You are instructed that, in order to answer the foregoing Special Issue 'We do', you must find that each such machine contains all of the elements of claim 6, 23 or 24, or their equivalents. A claim does not cover a machine if any element of the claim is absent or omitted from the machine, unless there is an equivalent element in the machine, or that which remains does all that the former combination did. An equivalent element is defined as an element that performs substantially the same function in substantially the same way to obtain the same result.
Answer 'We do' or 'We do not'. Answer: We do"
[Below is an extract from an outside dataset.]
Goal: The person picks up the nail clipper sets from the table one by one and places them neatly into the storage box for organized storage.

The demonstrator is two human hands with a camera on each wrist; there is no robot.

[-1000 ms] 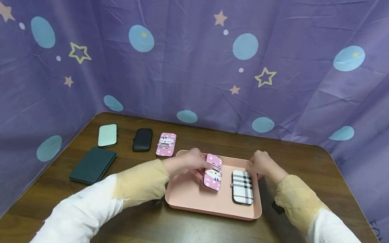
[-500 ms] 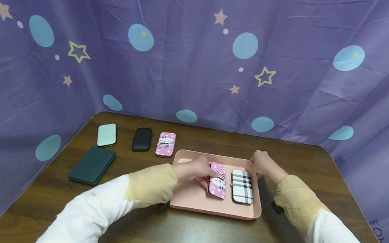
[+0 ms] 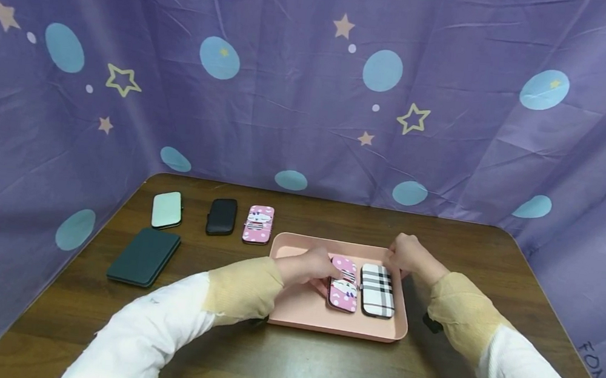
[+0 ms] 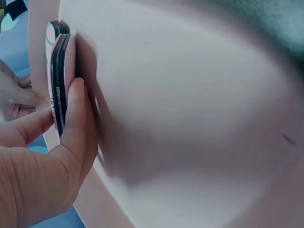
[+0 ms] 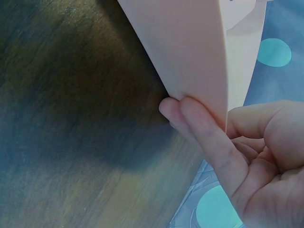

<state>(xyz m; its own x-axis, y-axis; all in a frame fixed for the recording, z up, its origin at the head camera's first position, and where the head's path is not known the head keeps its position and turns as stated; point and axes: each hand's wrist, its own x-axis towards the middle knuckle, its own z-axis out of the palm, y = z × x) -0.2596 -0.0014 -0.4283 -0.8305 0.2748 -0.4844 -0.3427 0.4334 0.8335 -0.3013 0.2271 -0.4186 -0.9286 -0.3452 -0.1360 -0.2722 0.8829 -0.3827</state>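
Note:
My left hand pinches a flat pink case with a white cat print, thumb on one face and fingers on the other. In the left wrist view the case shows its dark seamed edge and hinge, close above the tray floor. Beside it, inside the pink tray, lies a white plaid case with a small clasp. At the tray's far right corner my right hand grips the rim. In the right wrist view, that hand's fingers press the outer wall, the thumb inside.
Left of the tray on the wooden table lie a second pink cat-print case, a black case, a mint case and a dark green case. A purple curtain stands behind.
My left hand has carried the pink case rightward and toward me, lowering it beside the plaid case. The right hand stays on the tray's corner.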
The appellant urges that special issue 1 incorrectly defines the scope or coverage of the Ballard patent and contends that the proper definition of the protection afforded the holder of a patent is a matter strictly within the area of federal law. Ballard does not, however, claim damages for the infringement of his patent. The fact that his device is patented is merely incidental to his cause of action. The rights he seeks to protect are those which arise under the contract and the confidential relationship. It has been held that such a suit is not within the patent laws of the United States. Luckett v. Delpark, 270 U.S. 496, 502, 46 S.Ct. 397, 70 L.Ed. 703 (1926). The technicalities of federal patent laws are not determinative of Ballard's rights under the subject contract and confidential relationship. Saco-Lowell Shops v. Reynolds, 141 F.2d 587, 596-97 (4th Cir.1944). Without approving the form and substance of special issue 1, we overrule points of error 60 through 68.
The judgment of the trial court is affirmed.